Task brief
Copy the data precisely, character for character, and leave out every picture.
══════════
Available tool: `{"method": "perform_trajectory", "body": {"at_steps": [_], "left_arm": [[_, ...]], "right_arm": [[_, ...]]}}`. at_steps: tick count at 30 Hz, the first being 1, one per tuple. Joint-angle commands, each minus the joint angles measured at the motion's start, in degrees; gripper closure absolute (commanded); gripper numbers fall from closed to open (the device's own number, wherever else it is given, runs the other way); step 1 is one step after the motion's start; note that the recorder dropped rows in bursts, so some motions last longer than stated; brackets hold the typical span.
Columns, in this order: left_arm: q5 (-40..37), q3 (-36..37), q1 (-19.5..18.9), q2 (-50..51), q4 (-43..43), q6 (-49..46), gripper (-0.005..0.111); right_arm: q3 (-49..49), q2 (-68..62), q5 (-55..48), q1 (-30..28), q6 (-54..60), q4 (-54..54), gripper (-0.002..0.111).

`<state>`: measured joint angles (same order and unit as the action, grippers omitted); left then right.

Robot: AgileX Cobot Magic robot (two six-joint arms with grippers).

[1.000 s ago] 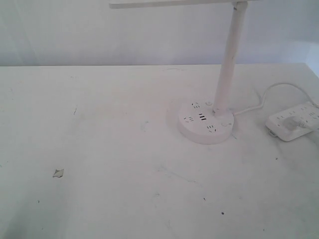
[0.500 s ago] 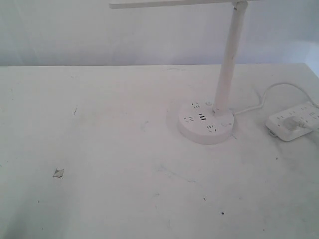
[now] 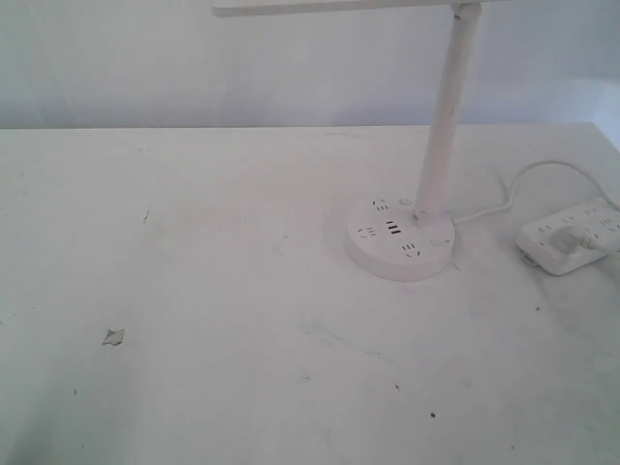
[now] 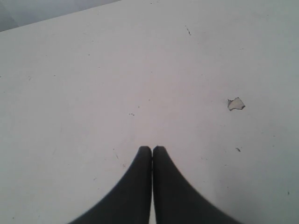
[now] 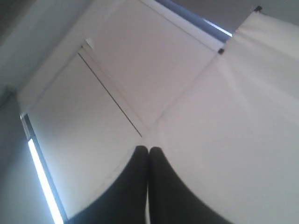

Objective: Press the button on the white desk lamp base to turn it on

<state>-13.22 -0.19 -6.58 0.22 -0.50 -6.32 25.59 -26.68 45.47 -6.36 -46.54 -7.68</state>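
The white desk lamp base (image 3: 401,240), a thick round disc with socket holes and dark USB slots, stands right of centre on the white table (image 3: 194,291). Its tall white stem (image 3: 443,126) rises to a flat lamp head (image 3: 329,8) along the top edge. A small round button (image 3: 440,242) shows on the disc's right side. Neither arm appears in the exterior view. My left gripper (image 4: 152,149) is shut with nothing in it, hovering over bare table. My right gripper (image 5: 148,149) is shut and empty, facing white panels with none of the lamp in sight.
A flat white power strip (image 3: 572,235) with a plug in it lies at the right edge, joined by a white cable (image 3: 523,179) to the lamp base. A small paper scrap (image 3: 113,337) (image 4: 236,104) lies on the table's left part.
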Motion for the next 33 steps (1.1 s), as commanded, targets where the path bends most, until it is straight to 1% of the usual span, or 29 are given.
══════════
Answer to this exercise
Available tool: `{"method": "perform_trajectory", "body": {"at_steps": [_], "left_arm": [[_, ...]], "right_arm": [[_, ...]]}}`. at_steps: tick count at 30 Hz, the first being 1, one per tuple. Joint-angle commands, each minus the joint angles measured at the motion's start, in degrees; gripper closure absolute (commanded); gripper numbers fall from closed to open (the device's own number, wherever else it is given, runs the other way); step 1 is one step after the motion's start; note that the recorder dropped rows in bursts, so some motions last longer than stated; brackets hold the typical span.
Columns, in this order: left_arm: q5 (-40..37), q3 (-36..37), q1 (-19.5..18.9), q2 (-50..51), q4 (-43..43), q6 (-49..46), gripper (-0.005..0.111); right_arm: q3 (-49..49), q2 (-68..62), q5 (-55..48), q1 (-30..28), q6 (-54..60), q4 (-54..54), gripper (-0.002..0.111).

`<state>`: measured joint angles (same order and unit as the action, grippers omitted); left then right.

Robot: AgileX Cobot Magic robot (two six-joint arms with grippers).

[1.000 s ago] 
[0.500 s ago] 
[now] 
[now] 
[now] 

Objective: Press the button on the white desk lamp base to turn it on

<state>-13.22 -0.19 -6.58 0.22 -0.50 -6.32 25.59 -26.68 45.47 -6.36 -46.54 -7.68</state>
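The white desk lamp base (image 3: 401,240), a thick round disc with socket holes and dark USB slots, stands right of centre on the white table (image 3: 194,291). Its tall white stem (image 3: 443,126) rises to a flat lamp head (image 3: 329,8) along the top edge. A small round button (image 3: 440,242) shows on the disc's right side. Neither arm appears in the exterior view. My left gripper (image 4: 152,149) is shut with nothing in it, hovering over bare table. My right gripper (image 5: 148,149) is shut and empty, facing white panels with none of the lamp in sight.
A flat white power strip (image 3: 572,235) with a plug in it lies at the right edge, joined by a white cable (image 3: 523,179) to the lamp base. A small paper scrap (image 3: 113,337) (image 4: 236,104) lies on the table's left part.
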Motion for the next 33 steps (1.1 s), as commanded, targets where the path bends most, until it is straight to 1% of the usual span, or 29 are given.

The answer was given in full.